Para os muçulmanos, a Mesquita de Omar, construída sob o espaço outrora ocupado pelo Grande Templo, representa o terceiro mais sagrado local depois de Meca e Medina . Conta a tradição muçulmana que o profeta Maomé teria subido deste local para os céus. Para a fé cristã, a Igreja do Santo Sepulcro marca o local onde Jesus foi crucificado e ressuscitou.

Na população atual da cidade encontramos uma acentuada predominância de judeus, que totalizam 450 mil pessoas, seguidos dos muçulmanos com 185 mil e apenas 14 mil cristãos. Ao longo de três milênios, os judeus foram o único povo a considerar esta cidade como sua capital política e espiritual. Mesmo durante os 2000 anos de exílio judaico, sempre existiram grupos de seguidores das leis mosaicas morando em Jerusalém.

Para comprovar textualmente a importância de Jerusalém para os judeus, comparada com as co-irmãs monoteístas, basta contar as 657 vezes em que é citada no Velho Testamento, 154 vezes no Novo Testamento e sem menção no Corão.

Independentemente à notória prevalência judaica nas raízes desta sagrada cidade, cabe às três religiões o mesmo direito de livre acesso e de auto-administração de seus locais sagrados, seguindo rigorosamente os ditames de suas crenças.

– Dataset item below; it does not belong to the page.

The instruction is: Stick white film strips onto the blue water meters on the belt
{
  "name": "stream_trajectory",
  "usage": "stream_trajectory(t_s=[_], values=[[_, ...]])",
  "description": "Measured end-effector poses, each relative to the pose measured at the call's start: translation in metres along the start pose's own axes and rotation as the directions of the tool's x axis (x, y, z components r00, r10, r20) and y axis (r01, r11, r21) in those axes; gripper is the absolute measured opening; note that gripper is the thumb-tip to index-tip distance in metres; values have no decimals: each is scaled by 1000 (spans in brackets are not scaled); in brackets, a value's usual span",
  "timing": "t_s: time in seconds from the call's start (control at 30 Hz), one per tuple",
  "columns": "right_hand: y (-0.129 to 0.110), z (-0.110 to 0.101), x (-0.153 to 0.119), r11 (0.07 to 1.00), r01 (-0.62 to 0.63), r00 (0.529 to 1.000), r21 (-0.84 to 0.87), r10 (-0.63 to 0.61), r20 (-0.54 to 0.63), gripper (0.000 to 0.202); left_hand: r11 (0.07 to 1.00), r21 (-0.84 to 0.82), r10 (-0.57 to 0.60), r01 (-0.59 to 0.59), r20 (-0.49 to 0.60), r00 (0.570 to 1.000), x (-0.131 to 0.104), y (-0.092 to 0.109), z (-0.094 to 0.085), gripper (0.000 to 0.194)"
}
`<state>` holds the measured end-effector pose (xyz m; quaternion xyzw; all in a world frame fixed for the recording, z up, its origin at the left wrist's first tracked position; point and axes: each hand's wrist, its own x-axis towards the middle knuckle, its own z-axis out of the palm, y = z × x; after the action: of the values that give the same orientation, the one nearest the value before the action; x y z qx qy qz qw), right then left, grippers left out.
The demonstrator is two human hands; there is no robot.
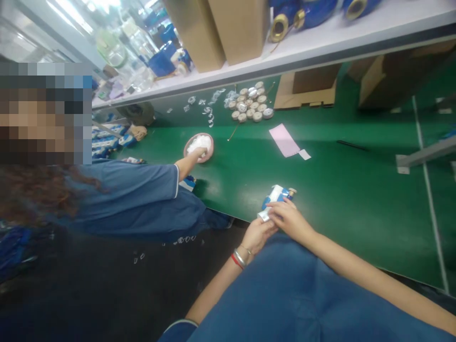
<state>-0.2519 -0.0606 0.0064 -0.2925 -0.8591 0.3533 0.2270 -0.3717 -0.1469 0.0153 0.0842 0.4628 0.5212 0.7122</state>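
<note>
At the near edge of the green table, a small blue-and-white piece with a brass-coloured end (276,195) is between my hands. My left hand (257,235), wearing bracelets at the wrist, is closed round its near, white end from below. My right hand (291,221) lies over the near side with bent fingers gripping it. The fingertips partly cover the piece, so its exact kind is unclear.
On the left, a co-worker's hand (200,152) reaches into a pink bowl (210,153) of white pieces. Round pale parts (250,105) cluster at the back. A pink sheet (284,139) and a black stick (352,145) lie on the green table (338,204). A shelf (342,45) overhangs.
</note>
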Motion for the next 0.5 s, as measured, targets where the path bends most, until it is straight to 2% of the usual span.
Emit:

É para garantir este estado de liberdade de acesso e segurança total que o governo de Israel insiste em manter a soberania política sobre a totalidade da região. Vale lembrar que até julho de 1967, quando a Cidade Velha foi liberada do domínio jordaniano, durante a Guerra dos Seis Dias, os locais sagrados para os judeus como o Muro das Lamentações, eram mantidos em péssimas condições e proibido o acesso de israelenses a estes locais. Até sanitários existiam defronte às ruínas do Grande Templo de Salomão.

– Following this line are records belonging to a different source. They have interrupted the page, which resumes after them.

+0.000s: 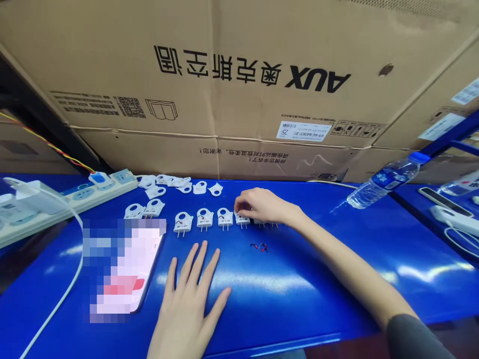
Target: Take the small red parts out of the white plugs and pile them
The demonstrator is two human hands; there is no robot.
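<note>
My left hand point(190, 299) lies flat on the blue table with its fingers spread and holds nothing. My right hand point(260, 203) is curled, thumb and fingers brought together over a white two-pin plug housing point(242, 219) in a row. Its fingertips are partly hidden, so what they pinch cannot be made out. Left along the row are more such plug housings point(183, 224), each with a ring at the top and two metal pins pointing toward me; a few others sit partly under my right hand. Small red and black wired parts point(260, 247) lie in front of the row.
Loose white ring-shaped pieces point(200, 188) lie behind the row. A phone point(130, 269) with a blurred screen rests left, near a power strip point(86, 194) and white cable point(79, 269). A large cardboard box point(224, 109) walls the back; a water bottle point(387, 182) lies right.
</note>
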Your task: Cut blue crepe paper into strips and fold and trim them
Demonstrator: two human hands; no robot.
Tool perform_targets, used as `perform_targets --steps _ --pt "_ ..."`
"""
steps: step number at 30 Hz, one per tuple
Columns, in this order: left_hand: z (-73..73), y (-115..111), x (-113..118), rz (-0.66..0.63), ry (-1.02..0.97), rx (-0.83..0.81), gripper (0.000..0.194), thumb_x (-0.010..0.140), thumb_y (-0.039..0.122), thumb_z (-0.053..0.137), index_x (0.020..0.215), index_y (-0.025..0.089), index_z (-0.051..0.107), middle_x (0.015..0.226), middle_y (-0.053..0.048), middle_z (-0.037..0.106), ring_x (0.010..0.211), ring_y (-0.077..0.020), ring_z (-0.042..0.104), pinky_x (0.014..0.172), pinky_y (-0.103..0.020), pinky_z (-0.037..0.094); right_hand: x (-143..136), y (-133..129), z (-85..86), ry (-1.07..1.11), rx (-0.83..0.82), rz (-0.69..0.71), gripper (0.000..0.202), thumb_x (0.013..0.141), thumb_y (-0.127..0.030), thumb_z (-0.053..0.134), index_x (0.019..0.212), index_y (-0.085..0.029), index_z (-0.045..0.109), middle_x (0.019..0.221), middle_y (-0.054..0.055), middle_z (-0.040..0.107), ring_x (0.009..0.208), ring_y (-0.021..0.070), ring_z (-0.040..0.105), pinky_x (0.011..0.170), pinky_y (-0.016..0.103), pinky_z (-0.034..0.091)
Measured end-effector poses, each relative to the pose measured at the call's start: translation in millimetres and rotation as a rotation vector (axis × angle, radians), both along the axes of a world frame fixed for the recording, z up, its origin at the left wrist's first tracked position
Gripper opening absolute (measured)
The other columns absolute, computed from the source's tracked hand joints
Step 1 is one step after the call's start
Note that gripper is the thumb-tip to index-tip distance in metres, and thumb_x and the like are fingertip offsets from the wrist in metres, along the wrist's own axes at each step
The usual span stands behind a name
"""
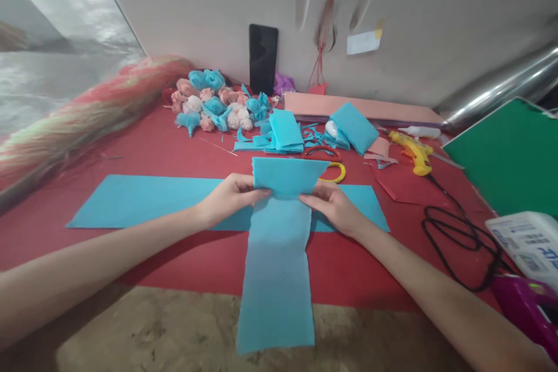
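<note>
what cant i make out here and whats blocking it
Head view, hidden: some fingers of the left hand and right hand, behind the held blue strip.
Head view, hidden: the middle of the flat blue sheet, behind that strip.
Head view, cut off: part of the purple object, by the right edge.
Head view, blurred: small print on the white box.
Head view, too small: any writing on the white paper slip.

Plain sky blue on the paper strip (279, 267) and the long sheet (148, 200); red across the table cover (196, 270); pink, white and blue among the paper flowers (214, 106); yellow on the glue gun (417, 154); green on the board (514, 157)
</note>
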State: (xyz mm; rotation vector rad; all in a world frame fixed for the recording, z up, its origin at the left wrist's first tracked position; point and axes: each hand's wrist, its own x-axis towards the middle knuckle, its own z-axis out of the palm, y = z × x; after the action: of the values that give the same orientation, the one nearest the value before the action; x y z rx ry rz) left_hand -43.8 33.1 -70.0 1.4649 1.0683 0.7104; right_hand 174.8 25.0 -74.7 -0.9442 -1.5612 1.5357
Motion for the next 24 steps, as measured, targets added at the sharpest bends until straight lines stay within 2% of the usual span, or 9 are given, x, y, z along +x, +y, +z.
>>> perform_targets --steps 4,7,9,11,15,18,21,24 --pt "-2.3 1.6 -2.5 0.047 -0.028 -0.004 0.018 0.068 0.031 0.067 0.062 0.015 0.065 0.053 0.004 0.056 0.052 -0.0088 0.046 0.052 -0.022 0.039 2.4 0.7 -2.6 0.007 0.004 0.006 0.017 0.077 -0.034 0.064 0.064 -0.024 0.066 0.064 -0.002 0.063 0.066 0.0167 0.059 0.069 0.034 0.051" --pt "1.7 3.3 -4.1 0.008 -0.082 -0.035 0.011 0.064 0.024 0.071 0.071 0.016 0.072 0.064 0.001 0.067 0.058 -0.0109 0.055 0.056 -0.022 0.043 6.2 2.1 -4.1 0.002 -0.011 0.018 0.012 0.079 -0.031 0.061 0.075 -0.025 0.071 0.066 -0.003 0.063 0.061 0.0146 0.057 0.061 0.03 0.049" --pt "4.5 3.9 -4.5 -0.048 -0.123 -0.084 0.019 0.064 0.023 0.071 0.082 0.018 0.075 0.08 -0.003 0.073 0.07 -0.0151 0.062 0.063 -0.024 0.048 8.5 2.7 -5.6 0.019 -0.04 0.049 0.017 0.08 -0.027 0.058 0.087 -0.027 0.073 0.066 -0.003 0.063 0.057 0.0124 0.056 0.055 0.027 0.047" --pt "5.2 4.0 -4.4 -0.076 -0.151 -0.11 0.019 0.066 0.024 0.07 0.084 0.019 0.075 0.089 -0.005 0.074 0.076 -0.0178 0.065 0.066 -0.025 0.05 9.9 3.2 -7.6 0.044 -0.07 0.076 0.023 0.08 -0.022 0.054 0.09 -0.027 0.074 0.064 -0.004 0.062 0.054 0.0105 0.055 0.052 0.025 0.046" --pt "2.5 3.4 -4.1 -0.103 -0.208 -0.08 0.017 0.068 0.017 0.068 0.083 0.019 0.075 0.089 -0.004 0.074 0.077 -0.0167 0.066 0.068 -0.024 0.049 11.1 4.4 -12.3 0.059 -0.081 0.083 0.03 0.076 -0.017 0.049 0.091 -0.024 0.074 0.061 -0.003 0.061 0.051 0.0087 0.053 0.049 0.022 0.044" --pt "1.5 3.7 -5.2 -0.138 -0.234 -0.074 0.027 0.064 0.009 0.061 0.084 0.02 0.076 0.09 -0.002 0.073 0.08 -0.0163 0.064 0.069 -0.024 0.047 12.2 5.3 -13.2 0.052 -0.076 0.076 0.031 0.073 -0.014 0.049 0.089 -0.021 0.075 0.058 -0.004 0.06 0.048 0.0072 0.049 0.047 0.02 0.04" --pt "1.4 5.3 -7.2 -0.17 -0.277 -0.072 0.044 0.056 0.004 0.049 0.086 0.02 0.077 0.092 -0.001 0.072 0.085 -0.0174 0.062 0.072 -0.024 0.045 12.4 5.2 -9.8 0.056 -0.087 0.084 0.027 0.074 -0.018 0.05 0.084 -0.02 0.075 0.054 -0.003 0.058 0.046 0.0075 0.047 0.045 0.02 0.041" --pt "0.9 7.3 -8.6 -0.179 -0.285 -0.041 0.045 0.053 0.006 0.046 0.084 0.019 0.077 0.094 -0.003 0.072 0.091 -0.0192 0.06 0.079 -0.026 0.044 11.0 4.2 -5.8 0.053 -0.119 0.089 0.025 0.08 -0.03 0.051 0.079 -0.019 0.074 0.056 -0.002 0.059 0.044 0.0095 0.051 0.041 0.022 0.043"
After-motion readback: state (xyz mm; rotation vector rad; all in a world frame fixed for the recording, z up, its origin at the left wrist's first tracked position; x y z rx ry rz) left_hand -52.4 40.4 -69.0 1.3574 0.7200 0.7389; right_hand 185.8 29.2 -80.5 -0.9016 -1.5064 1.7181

Um episódio histórico serve para ilustrar, com clareza, a filosofia dos governantes de Israel com relação às outras religiões da região.

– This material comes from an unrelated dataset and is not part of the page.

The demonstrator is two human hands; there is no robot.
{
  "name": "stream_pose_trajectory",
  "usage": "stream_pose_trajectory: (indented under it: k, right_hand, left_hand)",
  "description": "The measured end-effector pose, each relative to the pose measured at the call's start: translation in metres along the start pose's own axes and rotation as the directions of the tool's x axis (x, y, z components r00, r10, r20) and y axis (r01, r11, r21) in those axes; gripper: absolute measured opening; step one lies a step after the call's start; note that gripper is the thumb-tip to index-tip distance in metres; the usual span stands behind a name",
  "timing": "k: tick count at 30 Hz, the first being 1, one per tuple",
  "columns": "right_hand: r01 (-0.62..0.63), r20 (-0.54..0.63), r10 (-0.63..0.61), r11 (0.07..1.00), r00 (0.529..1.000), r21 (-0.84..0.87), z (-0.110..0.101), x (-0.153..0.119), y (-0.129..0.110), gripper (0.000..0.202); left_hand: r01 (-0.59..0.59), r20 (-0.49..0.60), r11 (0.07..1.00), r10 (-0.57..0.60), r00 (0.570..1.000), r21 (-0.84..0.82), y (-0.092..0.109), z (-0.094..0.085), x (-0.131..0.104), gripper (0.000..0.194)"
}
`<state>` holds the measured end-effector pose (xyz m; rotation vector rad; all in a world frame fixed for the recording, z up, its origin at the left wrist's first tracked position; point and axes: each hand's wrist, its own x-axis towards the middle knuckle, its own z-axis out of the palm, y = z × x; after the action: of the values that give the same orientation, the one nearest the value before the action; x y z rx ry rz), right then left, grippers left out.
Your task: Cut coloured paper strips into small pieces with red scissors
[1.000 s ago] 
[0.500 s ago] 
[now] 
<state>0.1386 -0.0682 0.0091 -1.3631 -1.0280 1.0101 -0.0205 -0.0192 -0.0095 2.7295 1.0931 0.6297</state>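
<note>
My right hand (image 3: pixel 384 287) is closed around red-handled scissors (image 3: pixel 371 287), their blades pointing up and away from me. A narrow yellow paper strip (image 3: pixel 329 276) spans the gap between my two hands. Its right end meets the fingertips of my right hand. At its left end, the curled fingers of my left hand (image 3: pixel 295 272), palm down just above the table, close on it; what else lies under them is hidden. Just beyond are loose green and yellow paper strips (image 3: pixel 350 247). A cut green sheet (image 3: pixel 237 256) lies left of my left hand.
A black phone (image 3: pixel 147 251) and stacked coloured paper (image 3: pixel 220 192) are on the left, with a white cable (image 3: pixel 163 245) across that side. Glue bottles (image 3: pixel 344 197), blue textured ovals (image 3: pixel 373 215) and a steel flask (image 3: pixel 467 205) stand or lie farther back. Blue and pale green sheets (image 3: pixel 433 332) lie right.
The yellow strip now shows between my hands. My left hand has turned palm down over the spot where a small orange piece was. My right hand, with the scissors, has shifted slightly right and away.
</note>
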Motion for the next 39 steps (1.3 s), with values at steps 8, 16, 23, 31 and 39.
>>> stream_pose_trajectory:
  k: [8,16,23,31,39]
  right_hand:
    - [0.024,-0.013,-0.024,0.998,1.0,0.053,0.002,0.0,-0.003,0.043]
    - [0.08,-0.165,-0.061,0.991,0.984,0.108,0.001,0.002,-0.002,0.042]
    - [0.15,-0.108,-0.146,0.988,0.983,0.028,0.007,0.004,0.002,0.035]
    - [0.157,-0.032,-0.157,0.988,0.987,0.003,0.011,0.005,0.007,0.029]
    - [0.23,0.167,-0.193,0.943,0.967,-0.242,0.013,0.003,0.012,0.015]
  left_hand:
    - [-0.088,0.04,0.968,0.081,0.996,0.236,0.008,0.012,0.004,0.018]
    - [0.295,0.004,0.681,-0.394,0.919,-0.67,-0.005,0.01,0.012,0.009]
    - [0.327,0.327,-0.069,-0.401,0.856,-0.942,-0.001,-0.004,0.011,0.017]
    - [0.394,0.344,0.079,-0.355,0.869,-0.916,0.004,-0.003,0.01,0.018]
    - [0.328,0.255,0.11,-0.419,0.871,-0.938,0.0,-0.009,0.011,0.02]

Durante os ferozes combates na Velha Jerusalém, em 1967, o comandante-chefe das tropas israelenses, General Moshe Dayan, considerado o maior herói militar do Estado de Israel, ao chegar ao Muro das Lamentações com suas tropas, avistou uma bandeira com a estrela de David tremulando no topo da Mesquita de Omar. Imediatamente chamou seu ajudante de ordens e ordenou a retirada sumária da bandeira de Israel, alegando tratar-se de um desrespeito aos muçulmanos. Esta vem sendo a postura da unanimidade dos governantes israelenses que lhe sucederam nestes 33 anos que se passaram. Uma predominância do respeito a todas as religiões.